If you want to match nested square brackets, you need to specify exactly what is valid when nested. For instance, you could say that square brackets can be nested when enclosed within quotes.
This is a little border-line for a regexp, since it depends on a context, but still...
#\[(\](?=")|[^\]])+\]
should do it.
The idea is to mention a closing square bracket can be part of the parsed content if followed by a double quotes, as part of the end of an attribute.
If that same square bracket were anywhere within the attribute, that would be a lot harder...
The advantage with lookahead expression is that you can specify a regexp with a non-fixed match length.
So if the attribute closing square bracket is not followed by a double quote, but rather by another known expression, you just update the lookahead part:
#\[(\](?=</a>")|[^\]])+\]
will match only the second closing square bracket, since the first is followed by </a>".
Of course, any kind of greedy expression (.*]) would not work, since it would not match the second closing square bracket, but the last one. (Meaning if there are more the one intermediate ], it will be parsed.)
When I've done stuff like this before I've evaluated from the inner most matchable expression before stepping out to larger strings.
In this case your regex should probably try to replace $[FreeShipping] with it's value before evaluating the larger token containing the if clause.
Perhaps you can figure out a way to replace out the value token's like $[FreeShipping] before the ones without $ prepending the token
This is roughly but not exactly
http://en.wikipedia.org/wiki/Multi-pass_compiler versus http://en.wikipedia.org/wiki/One-pass_compiler
Writing this in one regex won't necessarily be any faster than looping over a few simple regex's. All regex's do is abstract string parsing.
If you're only expecting a single match in any given input you could simply allow for a greedy match:
/#\[.*\]/
If you're expecting multiples you have a problem because you no longer have regular text. You'll need to escape the inner brackets in some way.

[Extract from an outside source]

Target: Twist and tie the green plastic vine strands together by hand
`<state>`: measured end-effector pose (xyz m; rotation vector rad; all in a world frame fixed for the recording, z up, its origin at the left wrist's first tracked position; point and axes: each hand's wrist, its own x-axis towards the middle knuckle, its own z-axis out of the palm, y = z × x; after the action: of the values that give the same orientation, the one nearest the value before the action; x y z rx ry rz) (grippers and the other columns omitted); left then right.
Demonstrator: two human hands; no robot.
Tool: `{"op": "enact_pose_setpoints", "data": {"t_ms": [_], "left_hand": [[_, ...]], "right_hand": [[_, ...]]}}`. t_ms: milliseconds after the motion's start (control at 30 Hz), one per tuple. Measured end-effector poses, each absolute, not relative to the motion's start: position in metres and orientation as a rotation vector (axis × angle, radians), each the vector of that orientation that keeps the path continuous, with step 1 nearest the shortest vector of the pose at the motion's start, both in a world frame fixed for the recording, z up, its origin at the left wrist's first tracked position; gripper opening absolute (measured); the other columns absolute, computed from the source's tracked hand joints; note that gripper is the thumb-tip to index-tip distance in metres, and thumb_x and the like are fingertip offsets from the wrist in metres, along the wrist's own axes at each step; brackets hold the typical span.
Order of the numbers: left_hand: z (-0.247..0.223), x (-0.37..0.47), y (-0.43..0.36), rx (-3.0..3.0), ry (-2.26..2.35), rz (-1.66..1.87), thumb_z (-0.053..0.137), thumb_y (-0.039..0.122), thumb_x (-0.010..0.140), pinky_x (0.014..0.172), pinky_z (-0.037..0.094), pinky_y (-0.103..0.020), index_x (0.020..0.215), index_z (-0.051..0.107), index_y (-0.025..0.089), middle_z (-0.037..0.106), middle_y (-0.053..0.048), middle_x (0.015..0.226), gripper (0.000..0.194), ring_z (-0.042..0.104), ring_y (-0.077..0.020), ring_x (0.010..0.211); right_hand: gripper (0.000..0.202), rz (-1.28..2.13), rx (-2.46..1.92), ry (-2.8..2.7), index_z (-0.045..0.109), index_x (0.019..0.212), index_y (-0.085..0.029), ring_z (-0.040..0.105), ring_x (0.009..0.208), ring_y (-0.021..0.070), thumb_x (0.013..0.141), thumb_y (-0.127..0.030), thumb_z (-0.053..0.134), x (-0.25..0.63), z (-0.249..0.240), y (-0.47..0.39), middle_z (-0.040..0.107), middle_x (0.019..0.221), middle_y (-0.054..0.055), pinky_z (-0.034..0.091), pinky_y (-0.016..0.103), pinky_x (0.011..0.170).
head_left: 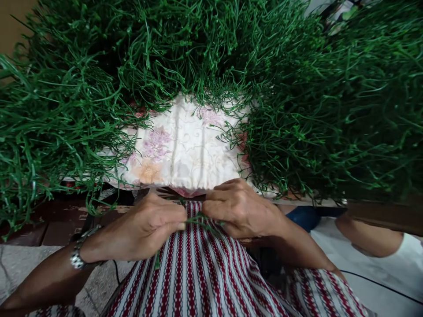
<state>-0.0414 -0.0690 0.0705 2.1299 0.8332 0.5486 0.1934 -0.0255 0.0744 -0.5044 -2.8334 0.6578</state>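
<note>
Thin green plastic stems [200, 219] run between my two hands, just beyond the table's near edge and above my striped clothing. My left hand [145, 226], with a watch on its wrist, is closed on the stems, and a green end hangs below it. Closed fingers of my right hand [243, 209] pinch the same stems from the other side. The fingertips are a short gap apart. Large heaps of green artificial grass [59, 127] lie on the floral cloth [190, 149] to the left, at the back and to the right.
Another person's arm [370, 235] and white clothing show at the lower right, beyond the table's near edge. A dark cable [380, 284] crosses there. Brown wood [62, 226] lies at the left under the overhanging grass.
</note>
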Motion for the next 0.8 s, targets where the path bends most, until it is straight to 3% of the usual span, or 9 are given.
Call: {"op": "enact_pose_setpoints", "data": {"t_ms": [133,333,600,800], "left_hand": [[0.071,-0.043,-0.065,2.014,0.943,0.506,0.045,0.015,0.085,0.051,0.031,-0.023,0.063,0.056,0.017,0.055,0.002,0.058,0.024,0.045,-0.0079,0.051],[0.063,-0.04,-0.051,1.562,1.12,0.551,0.049,0.03,0.084,0.048,0.033,-0.019,0.067,0.058,0.015,0.051,0.002,0.057,0.025,0.043,-0.0083,0.053],[0.064,-0.047,-0.055,1.697,1.102,0.558,0.049,0.023,0.085,0.053,0.042,-0.02,0.082,0.069,0.019,0.067,-0.001,0.068,0.02,0.058,-0.0111,0.058],[0.067,-0.051,-0.07,1.943,1.001,0.586,0.053,0.016,0.08,0.052,0.043,-0.022,0.076,0.07,0.021,0.066,-0.001,0.061,0.018,0.057,-0.0121,0.054]], "right_hand": [[0.014,0.675,-0.64,-2.708,0.05,0.076,-0.018,0.042,0.055,0.0102,0.077,-0.011,0.038,0.197,0.071,-0.018,0.05,0.063,0.0,0.027,0.025,0.053],[0.02,0.789,-0.779,-2.578,0.045,0.071,-0.017,0.043,0.058,0.0097,0.089,-0.022,0.039,0.192,0.058,-0.009,0.045,0.062,-0.001,0.029,0.022,0.055],[0.031,0.907,-0.652,-2.608,0.039,0.067,-0.019,0.035,0.051,0.0083,0.095,-0.031,0.03,0.197,0.056,-0.02,0.036,0.057,-0.004,0.024,0.022,0.051],[0.032,0.958,-0.545,-2.683,0.039,0.064,-0.019,0.039,0.052,0.009,0.093,-0.029,0.033,0.207,0.062,-0.035,0.039,0.056,-0.003,0.027,0.023,0.052]]}}
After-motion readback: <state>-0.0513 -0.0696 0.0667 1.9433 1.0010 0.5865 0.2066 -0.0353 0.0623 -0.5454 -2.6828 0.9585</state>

(Regex is a deep subject - it's quite possible that someone has a better solution)
I'd be interested to lear if I'm wrong, but if I recall correctly, you cannot do this using regular expressions. This looks like a Dyck language to me and you would need a pushdown automaton to accept the expressions. But I must admit I'm not quite sure if this holds true for the extended form of regexp's like those provided by Perl.
It is possible to write a regex for the example you given but in general it fails. A single regex can't work for arbitrary nested expressions.
Your example shows that your DSL has 'if' conditions already. Not before long It could evolve into a Turing-complete language.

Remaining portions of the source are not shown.